(What is expected)
Go over the entries below line by line, copying each one that contains the word "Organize".

[[ Provided material open ]]

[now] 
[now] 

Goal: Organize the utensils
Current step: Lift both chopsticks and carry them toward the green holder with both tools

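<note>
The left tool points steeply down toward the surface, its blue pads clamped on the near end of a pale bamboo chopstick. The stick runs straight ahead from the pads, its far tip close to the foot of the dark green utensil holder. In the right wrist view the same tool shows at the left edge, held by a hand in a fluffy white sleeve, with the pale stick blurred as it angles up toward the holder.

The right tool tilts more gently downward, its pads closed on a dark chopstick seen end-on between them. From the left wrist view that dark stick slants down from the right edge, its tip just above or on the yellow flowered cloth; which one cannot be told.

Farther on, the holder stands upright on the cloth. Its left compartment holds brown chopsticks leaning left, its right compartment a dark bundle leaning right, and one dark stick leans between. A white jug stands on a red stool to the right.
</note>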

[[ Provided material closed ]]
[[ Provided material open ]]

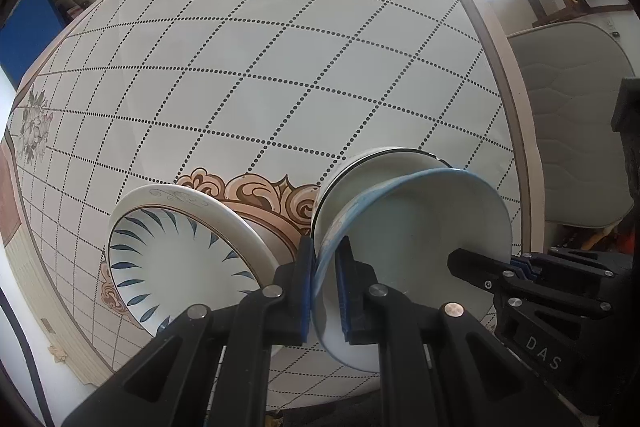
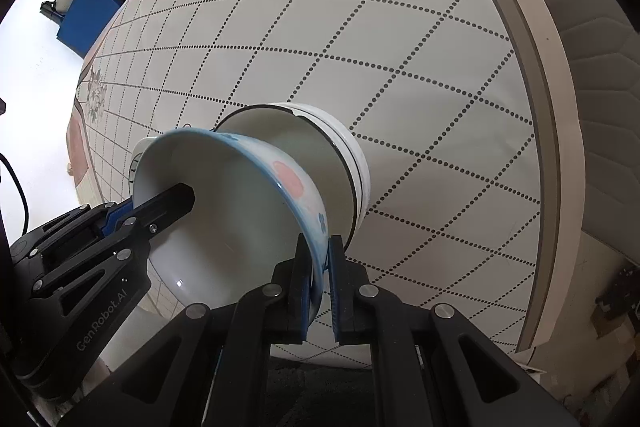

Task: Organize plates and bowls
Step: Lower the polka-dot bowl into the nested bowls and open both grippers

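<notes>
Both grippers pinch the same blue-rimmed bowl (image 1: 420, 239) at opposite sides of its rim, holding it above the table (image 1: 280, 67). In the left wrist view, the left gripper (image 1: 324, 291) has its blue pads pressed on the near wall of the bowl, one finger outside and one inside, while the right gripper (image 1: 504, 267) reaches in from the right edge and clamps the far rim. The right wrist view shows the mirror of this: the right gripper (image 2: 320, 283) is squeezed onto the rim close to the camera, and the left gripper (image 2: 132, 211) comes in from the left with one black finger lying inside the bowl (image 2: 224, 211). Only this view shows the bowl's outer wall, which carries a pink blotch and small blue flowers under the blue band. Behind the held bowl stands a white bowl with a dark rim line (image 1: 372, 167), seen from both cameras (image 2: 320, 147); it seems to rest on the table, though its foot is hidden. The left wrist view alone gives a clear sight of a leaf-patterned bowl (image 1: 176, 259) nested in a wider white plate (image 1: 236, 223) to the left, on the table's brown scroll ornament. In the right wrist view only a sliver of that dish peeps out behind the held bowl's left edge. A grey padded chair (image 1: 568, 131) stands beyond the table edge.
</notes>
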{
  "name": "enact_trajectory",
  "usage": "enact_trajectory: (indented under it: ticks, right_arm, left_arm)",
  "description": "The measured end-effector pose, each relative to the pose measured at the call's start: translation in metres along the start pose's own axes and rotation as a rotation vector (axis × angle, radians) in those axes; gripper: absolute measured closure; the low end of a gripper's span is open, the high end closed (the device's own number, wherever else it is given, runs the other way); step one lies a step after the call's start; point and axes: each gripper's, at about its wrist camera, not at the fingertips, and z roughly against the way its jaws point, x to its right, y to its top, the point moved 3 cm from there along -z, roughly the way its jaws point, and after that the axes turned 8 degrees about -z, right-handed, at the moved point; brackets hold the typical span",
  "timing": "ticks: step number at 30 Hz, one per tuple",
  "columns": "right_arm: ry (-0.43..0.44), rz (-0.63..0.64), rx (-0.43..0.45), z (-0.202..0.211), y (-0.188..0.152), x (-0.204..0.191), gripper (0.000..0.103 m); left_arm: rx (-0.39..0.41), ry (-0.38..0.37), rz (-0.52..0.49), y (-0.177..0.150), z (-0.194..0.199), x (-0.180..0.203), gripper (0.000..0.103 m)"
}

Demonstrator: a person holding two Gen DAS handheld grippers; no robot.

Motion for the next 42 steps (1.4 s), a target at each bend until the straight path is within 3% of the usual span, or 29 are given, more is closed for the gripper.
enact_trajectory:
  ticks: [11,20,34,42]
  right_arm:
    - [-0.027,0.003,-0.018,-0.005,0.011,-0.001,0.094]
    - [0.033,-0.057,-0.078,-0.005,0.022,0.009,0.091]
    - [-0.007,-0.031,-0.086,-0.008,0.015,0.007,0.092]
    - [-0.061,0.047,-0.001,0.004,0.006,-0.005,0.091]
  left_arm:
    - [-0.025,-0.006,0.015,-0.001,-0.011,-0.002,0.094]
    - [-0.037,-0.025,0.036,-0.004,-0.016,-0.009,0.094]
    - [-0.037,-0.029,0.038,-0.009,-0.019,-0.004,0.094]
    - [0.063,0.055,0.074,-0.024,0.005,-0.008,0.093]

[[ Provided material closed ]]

(Task solution)
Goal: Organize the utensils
Task: Organize plates and bowls

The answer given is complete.